Movie lessons #2: the roots


“pure cinema, not multiplex entertainment”
Cut (Amir Naderi, Japan, 2011)


Yesterday I saw Amir Naderi’s Cut, the first movie to be screened at Kino Otok this year, and I really identified with the main character, Shinji. We both were looking for something… and in my search I got the second lesson from this festival.
I have been thinking a lot about the roots and evolution of cinema lately. It started a month ago, when I was visiting the Lumière Brothers Museum in Lyon for the first time. After a rather boring walk through different rooms packed with of all kind of devices and personal belongings, I finally found a source of inspiration, and again the movie magic was working its power in front of me.

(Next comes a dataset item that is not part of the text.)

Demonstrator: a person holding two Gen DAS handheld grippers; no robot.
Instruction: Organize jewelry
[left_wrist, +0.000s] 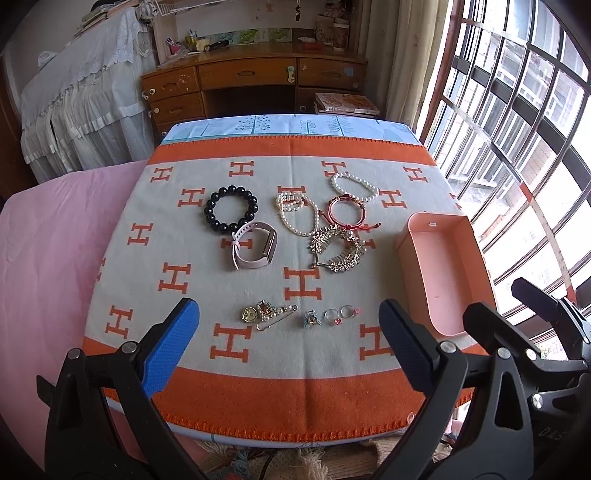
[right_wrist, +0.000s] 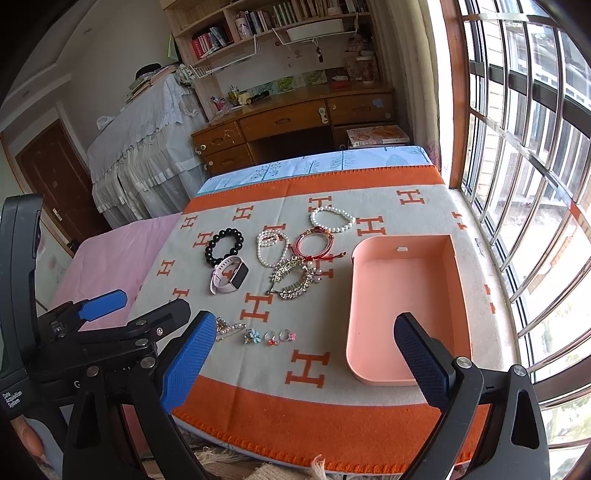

I found myself in front of a screen wall showing images that the Lumière film crew were filming all over the world by the end of the 19th century. I immediately thought of what the Spanish director José Luis Guerín said about feeling like a Lumière brothers film operator when he was filming his last movie Guest all over the world. I guess that it makes sense because both (Guerín and these cameramen) were looking for something too, and using a camera to make it happen.
Inside the Art Kino Odeon I also felt the same kind of connection that Guerín felt making his movie. I understood that cinema had lost something on its way to become the billionaire industry that “rules the world” nowadays. And thanks to Shinji and his love for pure cinema I found that the answer was in the roots of the art itself.
The Lumière’s cameramen were using their “travel movies” as a way to make the audience discover places and people that they had never seen before. That’s why it became so rapidly popular and successful (and also the reason why their business got exhausted when they didn’t have any exotic places left to show to the avid spectators).
The blockbuster movie industry nowadays has reached the same point as the Lumiere’s brothers movies. They’re just not interesting anymore. There is nothing new to show to the audience, and the amazing technical evolution of our time seems not enough to fill this lack of “adventure”. But what’s this adventure? Good question… It might be a different thing to each of us, but in my case I discovered that the feeling of exploring a new territory (artistic, social or psychological) while watching a movie is what is most exciting to me.
So I hereby want to thank the creators like Jose Luís Guerín and Amir Naderi (both present at this year’s Kino Otok) for keeping a bit of that Lumiere’s brothers spirit in every movie they make. Hvala vama.